A solicitação do Ministério Público Federal (MPF) à Agência Nacional de Mineração (ANM) revela uma histórica fragilidade na proteção dos territórios tradicionais brasileiros. A necessidade de distinguir claramente entre pesquisa mineral e exploração comercial não é mera burocracia — é uma questão de sobrevivência para comunidades inteira.
Há décadas, povos indígenas e comunidades tradicionais enfrentam a invasão predatória de seus territórios sob o disfarce de "pesquisas minerais". O subterfúgio técnico que permite transformar autorizações de pesquisa em exploração comercial tem sido uma porta aberta para a devastação de áreas protegidas e sagradas.
As consequências dessa distorção normativa são devastadoras.
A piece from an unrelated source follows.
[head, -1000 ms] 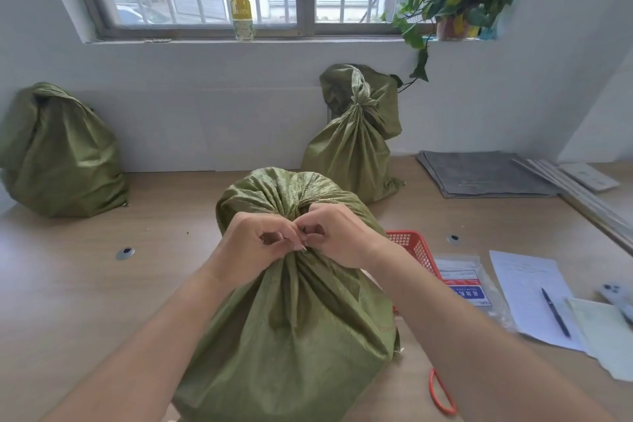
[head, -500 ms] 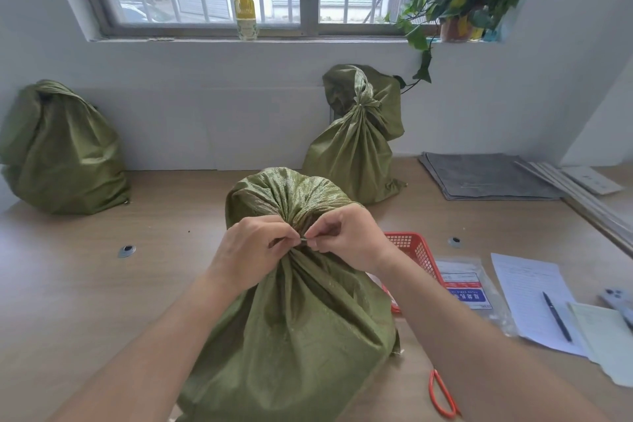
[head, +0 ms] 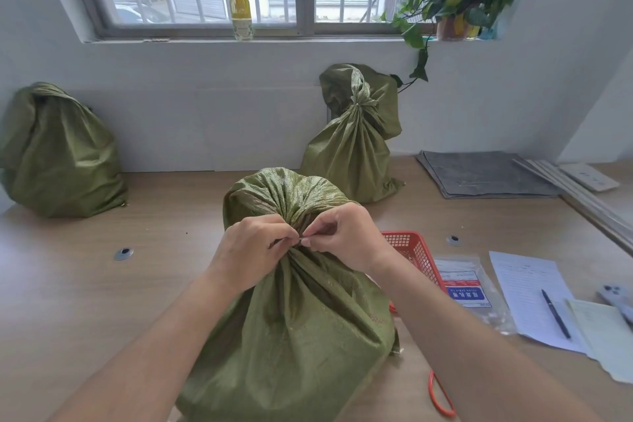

Rios contaminados por mercúrio, solos degradados e tecidos sociais destroçados são o legado dessa flexibilização perversa. O garimpo ilegal, travestido de pesquisa mineral, é a causa da destruição do ambiente físico, e também corrosão das bases culturais e espirituais das comunidades tradicionais.
A proposta do MPF representa um avanço significativo, mas ainda insuficiente. Além das diretrizes técnicas sugeridas, é fundamental incorporar o direito à consulta prévia, livre e informada, garantido pela Convenção 169 da OIT. As comunidades afetadas precisam ter voz ativa nesse processo.
O prazo de 90 dias estabelecido para a edição das normas reflete a urgência da situação. Enquanto se debate tecnicalidades, territórios ancestrais são invadidos e degradados sob o manto da legalidade aparente. A distinção clara entre pesquisa e lavra não é apenas uma questão administrativa é, principalmente, um imperativo ético.
É hora de reconhecer que a preservação dos territórios tradicionais não é obstáculo ao desenvolvimento, mas sua própria garantia. A riqueza mineral do Brasil não pode continuar sendo extraída às custas da destruição de culturas milenares e ecossistemas únicos.
A experiência internacional demonstra que países como Canadá e Austrália, com expressiva população indígena e forte setor mineral, já adotam há anos distinções rigorosas entre pesquisa e exploração. Seus modelos de governança mineral, além de proteger territórios tradicionais, garantem também maior segurança jurídica para o próprio setor minerário.
O Brasil não pode mais postergar essa discussão. O custo social da indefinição normativa já ultrapassou qualquer benefício econômico imediato. É necessário um pacto nacional que harmonize os interesses de mineração com a preservação cultural e ambiental, reconhecendo que a verdadeira riqueza de uma nação não se mede apenas pelos minérios em seu solo, mas pela diversidade de seus povos e pela integridade de seus territórios ancestrais.
A ANM tem agora a oportunidade histórica de corrigir essa distorção. Que as novas normas não sejam apenas mais um conjunto de regras burocráticas, mas um marco na proteção efetiva dos direitos dos povos originários e comunidades tradicionais.